What can be done to minimize the impact of all this?
One answer was proposed last week by the governor: expanding gambling to allow casinos to operate at racetracks and other locations in the state. Beshear proposed having 12 casinos throughout the state, and he estimated that they could generate about $600 million in revenue annually within five years.
This proposal, however, is problematic on several fronts.
Allowing casino gambling would require amending the state Constitution, which voters would have to ultimately approve. But before such a vote can take place, the legislature must pass a proposed amendment — which requires 60 votes in the House and 23 in the Senate. And there is some strong opposition to a proposed amendment, especially in the Senate.
But there also are other questions and concerns about the state venturing into casino gambling.
Is this a reliable and prudent source of state revenue? Is it sound public policy to stake the state’s financial future on revenue from additional forms of gambling, when we already have a state lottery? What are the social costs in terms of adverse effects on families caused by problem gambling and on communities where casinos are located? How much gambling can be sustained in a state or region before the saturation point is reached?

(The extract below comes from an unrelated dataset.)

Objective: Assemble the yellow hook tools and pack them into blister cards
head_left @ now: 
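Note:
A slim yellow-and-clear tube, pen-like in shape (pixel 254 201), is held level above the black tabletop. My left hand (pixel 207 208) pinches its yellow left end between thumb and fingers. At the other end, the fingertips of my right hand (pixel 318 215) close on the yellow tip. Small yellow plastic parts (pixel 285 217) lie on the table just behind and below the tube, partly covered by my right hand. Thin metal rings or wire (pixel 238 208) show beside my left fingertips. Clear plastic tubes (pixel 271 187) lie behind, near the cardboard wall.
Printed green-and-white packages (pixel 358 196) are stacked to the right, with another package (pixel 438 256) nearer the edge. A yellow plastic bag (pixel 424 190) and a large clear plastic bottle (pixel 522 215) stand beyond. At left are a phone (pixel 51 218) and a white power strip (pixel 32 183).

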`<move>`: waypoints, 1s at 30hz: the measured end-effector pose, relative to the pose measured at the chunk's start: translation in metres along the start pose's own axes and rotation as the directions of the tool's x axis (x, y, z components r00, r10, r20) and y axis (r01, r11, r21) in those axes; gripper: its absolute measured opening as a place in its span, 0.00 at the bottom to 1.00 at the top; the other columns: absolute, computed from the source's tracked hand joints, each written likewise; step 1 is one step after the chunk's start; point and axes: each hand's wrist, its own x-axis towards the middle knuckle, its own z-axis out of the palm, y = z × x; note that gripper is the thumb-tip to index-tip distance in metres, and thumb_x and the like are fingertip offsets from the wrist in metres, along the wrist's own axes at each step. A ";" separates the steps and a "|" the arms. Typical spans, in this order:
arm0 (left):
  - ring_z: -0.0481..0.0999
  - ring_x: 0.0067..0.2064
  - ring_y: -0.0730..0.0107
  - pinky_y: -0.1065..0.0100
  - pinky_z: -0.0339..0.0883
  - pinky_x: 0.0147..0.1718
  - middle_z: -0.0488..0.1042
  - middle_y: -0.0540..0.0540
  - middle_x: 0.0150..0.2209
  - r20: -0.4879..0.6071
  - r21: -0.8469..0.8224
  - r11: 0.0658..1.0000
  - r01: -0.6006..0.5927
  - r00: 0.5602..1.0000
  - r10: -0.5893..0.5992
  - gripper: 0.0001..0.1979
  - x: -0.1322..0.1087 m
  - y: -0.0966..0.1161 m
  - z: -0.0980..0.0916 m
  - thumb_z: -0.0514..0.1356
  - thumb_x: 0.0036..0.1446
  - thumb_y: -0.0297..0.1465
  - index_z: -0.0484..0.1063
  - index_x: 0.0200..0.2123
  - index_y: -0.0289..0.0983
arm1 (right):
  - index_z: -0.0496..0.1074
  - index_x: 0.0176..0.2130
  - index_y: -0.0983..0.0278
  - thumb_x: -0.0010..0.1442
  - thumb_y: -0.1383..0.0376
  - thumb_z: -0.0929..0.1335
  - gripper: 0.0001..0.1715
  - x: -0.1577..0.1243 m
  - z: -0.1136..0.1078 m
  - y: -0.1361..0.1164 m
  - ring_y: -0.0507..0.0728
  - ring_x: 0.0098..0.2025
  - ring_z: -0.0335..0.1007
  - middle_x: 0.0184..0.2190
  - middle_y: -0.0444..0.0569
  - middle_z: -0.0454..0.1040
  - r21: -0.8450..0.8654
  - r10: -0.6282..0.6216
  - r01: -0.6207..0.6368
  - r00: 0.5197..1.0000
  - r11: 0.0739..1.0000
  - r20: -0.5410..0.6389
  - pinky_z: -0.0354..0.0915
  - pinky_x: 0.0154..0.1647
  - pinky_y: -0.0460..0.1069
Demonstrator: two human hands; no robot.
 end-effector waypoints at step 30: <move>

The attraction of casino gambling is obvious: generating more state revenue without having to face the difficult question of raising taxes. But expanded gambling is not the panacea that it appears to be, and it should not be considered a substitute for addressing other revenue sources that are more progressive and more stable.
The casino plan will probably be the main revenue-generating proposal the legislature debates during the current session. But it should not be. There also are other proposals legislators should consider.
For example, the Catholic Conference of Kentucky, the public policy arm of the state’s bishops, is supporting two proposals that also would increase revenue.
One (House Bill 443) would increase the surtax on cigarettes by 70 cents a pack and also increase the tax rates on other tobacco products. The tax of cigarettes is now 30 cents a pack, one of the lowest in the nation.
Raising the tax on cigarettes by 70 cents would produce more than $200 million a year in additional revenue, according to the Campaign for Tobacco Free Kids. And the proposal offers another plus: the potential for reduced smoking, especially among teens.
Another bill (House Bill 262) would increase the state tax rate on income of over $75,000; make changes in the estate tax; and place a sales tax on selected services, such as membership fees in country clubs, golf course green fees, lawn-care services and pest-control services. The bill also would provide a refundable earned income tax credit for the poor.
A fiscal note attached to HB 262 estimates that increasing the tax rate on incomes of over $75,000 would generate between $225 million and $250 million annually in state revenue, and putting a sales tax on selected services would produce about $50 million a year in revenue.
The challenge legislators face in finding new revenue for needed state programs and services is to weigh the various proposals in terms of what benefits the common good. Sometimes what benefits the common good is not what is the most popular but what is the wisest and most prudent course to take. Choosing such a course requires courage, but this is what public service is about.